Finita la guerra, la famiglia si allarga. «Io e Ernesto ci siamo conosciuti a Cortina, per merito di una valigia», racconta oggi Anna Illy. È il 1951 e Anna Rossi, triestina di origini istriane, ha 19 anni e si trova a Cortina con sua madre Pia Depiera per allenarsi in vista delle prossime gare. Anna è orfana di padre (ucciso durante un mitragliamento degli inglesi al treno su cui viaggiava), ed è una sciatrice provetta. Al termine degli allenamenti e della settimana trova un passaggio sull’auto di alcuni amici per tornare a Trieste, ma la sua valigia non sta nella vettura. La direttrice dell’albergo dove alloggia si offre di trovare qualcuno disposto a farsene carico. La direttrice dell’albergo suggerisce di chiedere a un giovanotto di 25 anni dall’aria affidabile che viene a Cortina da solo, sulla sua Topolino, scia da solo e si chiama Ernesto. La madre di Anna chiede al giovanotto se per cortesia può portare a Trieste il bagaglio di sua figlia. Lui guarda la valigia, poi guarda Anna e dice: «Non potrebbe darmi anche sua figlia oltre alla valigia?». «Durante il viaggio in macchina parlammo molto di musica – ricorda Anna Illy -, e l’anno dopo ci siamo sposati». Nel 1953 nasce Francesco, nel ’55 Riccardo, nel ’58 Anna, nel ’64 Andrea, mentre l’azienda, sotto la guida di Ernesto si avvia a diventare una delle più importanti produttrici di caffè al mondo.

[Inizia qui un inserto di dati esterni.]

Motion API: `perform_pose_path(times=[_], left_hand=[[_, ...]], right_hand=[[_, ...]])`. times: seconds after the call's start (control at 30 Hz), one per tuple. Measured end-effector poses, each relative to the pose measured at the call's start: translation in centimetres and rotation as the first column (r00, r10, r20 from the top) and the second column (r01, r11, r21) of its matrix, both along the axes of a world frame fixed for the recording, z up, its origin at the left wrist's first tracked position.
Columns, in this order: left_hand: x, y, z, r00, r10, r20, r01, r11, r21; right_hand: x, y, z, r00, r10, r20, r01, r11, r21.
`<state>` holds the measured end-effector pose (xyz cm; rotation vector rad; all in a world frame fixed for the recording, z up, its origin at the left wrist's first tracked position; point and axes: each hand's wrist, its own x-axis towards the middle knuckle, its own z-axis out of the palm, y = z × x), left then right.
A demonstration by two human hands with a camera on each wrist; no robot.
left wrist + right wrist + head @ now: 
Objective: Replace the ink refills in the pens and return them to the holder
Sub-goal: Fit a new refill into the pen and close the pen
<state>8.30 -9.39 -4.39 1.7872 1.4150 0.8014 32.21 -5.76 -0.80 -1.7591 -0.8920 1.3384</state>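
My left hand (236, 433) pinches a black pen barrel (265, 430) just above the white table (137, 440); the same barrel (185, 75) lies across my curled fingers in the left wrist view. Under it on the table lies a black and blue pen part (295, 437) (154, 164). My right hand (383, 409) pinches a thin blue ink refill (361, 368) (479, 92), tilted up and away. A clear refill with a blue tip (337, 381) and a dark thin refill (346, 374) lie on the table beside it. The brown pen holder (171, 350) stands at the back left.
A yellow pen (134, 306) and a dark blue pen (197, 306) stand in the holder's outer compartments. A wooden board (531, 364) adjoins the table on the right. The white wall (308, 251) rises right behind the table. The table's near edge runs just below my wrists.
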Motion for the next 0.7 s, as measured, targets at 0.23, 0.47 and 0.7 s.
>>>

Dopo la morte di Ernesto, nel febbraio dell’anno scorso, il testimone è passato ai figli e ai figli dei figli. La famiglia Illy è arrivata alla quinta generazione: l’ultimo nato, quest’anno, Riccardo, figlio di Daria e dell’imprenditore di origine ungherese Andrea Babos, ha reso nonno l’ex presidente della Regione Riccardo e bisnonna Anna Illy.